MRSA is increasingly being seen in both hospital and community settings, making it a serious public health issue. People with Atopic Dermatitis (AD), particularly those with a history of Eczema Herpeticum (EH), may be at greater risk for infection by MRSA. The reason for this higher risk is unknown but may be linked to extended treatment with staphylococcus antibiotics in addition to the absence of certain proteins on their skin, which have immune function. The purpose of this study is to determine the reasons for MRSA infection in AD participants with and without a history of EH.
| Condition |
|---|
|
Methicillin-Resistant Staphylococcus Aureus Atopic Dermatitis Eczema Herpeticum MRSA |
| Study Type: | Observational |
| Study Design: | Observational Model: Case Control Time Perspective: Prospective |
| Official Title: | Pilot Study To Determine The Underlying Mechanisms For Infection And Colonization By Staphylococcus Aureus Of The Skin Of Atopic Dermatitis Subjects With And Without A History Of Eczema Herpeticum (ADVN MRSA 10) |
- MRSA isolates from nasal and/or skin swabs will be characterized as either nosocomial or community-associated [ Time Frame: At Study Entry ] [ Designated as safety issue: No ]
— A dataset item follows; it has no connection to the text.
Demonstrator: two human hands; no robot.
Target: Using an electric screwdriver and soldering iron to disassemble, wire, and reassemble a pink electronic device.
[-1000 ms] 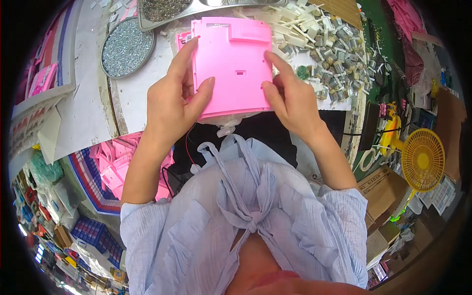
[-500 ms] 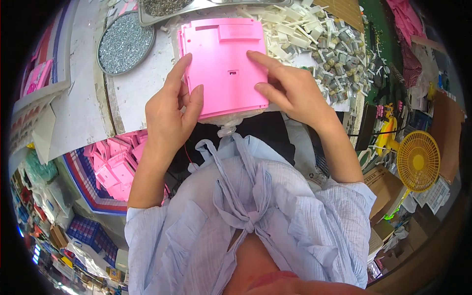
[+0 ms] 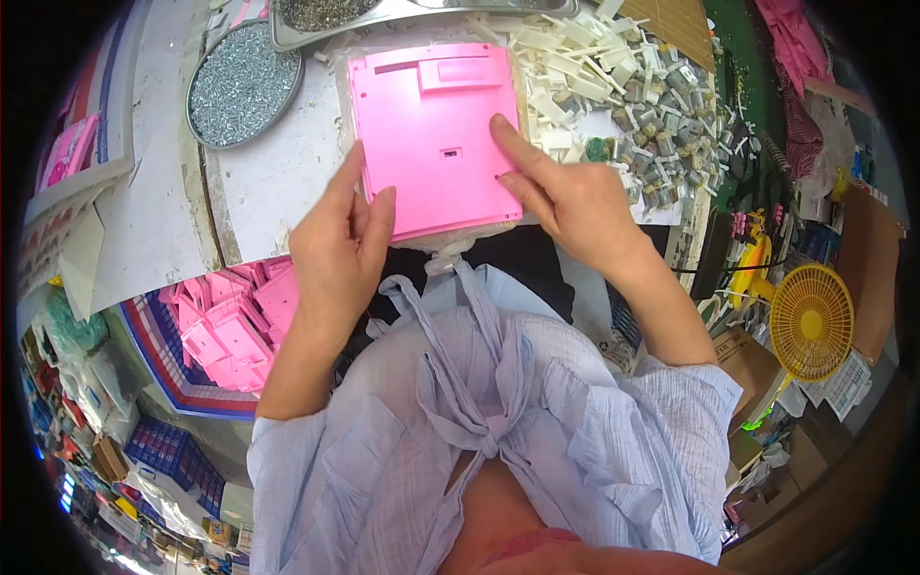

- Proteomic profiling will be conducted on taped stripped skin samples of lesional and non-lesional skin in order to identify potential biomarkers associated with susceptibility to MRSA colonization. Metabolomic profiling may be conducted pending funding. [ Time Frame: At Study Entry ] [ Designated as safety issue: No ]
- Genomic analyses of superficial bacterial flora from lesional and non-lesional skin swab samples [ Time Frame: At Study Entry ] [ Designated as safety issue: No ]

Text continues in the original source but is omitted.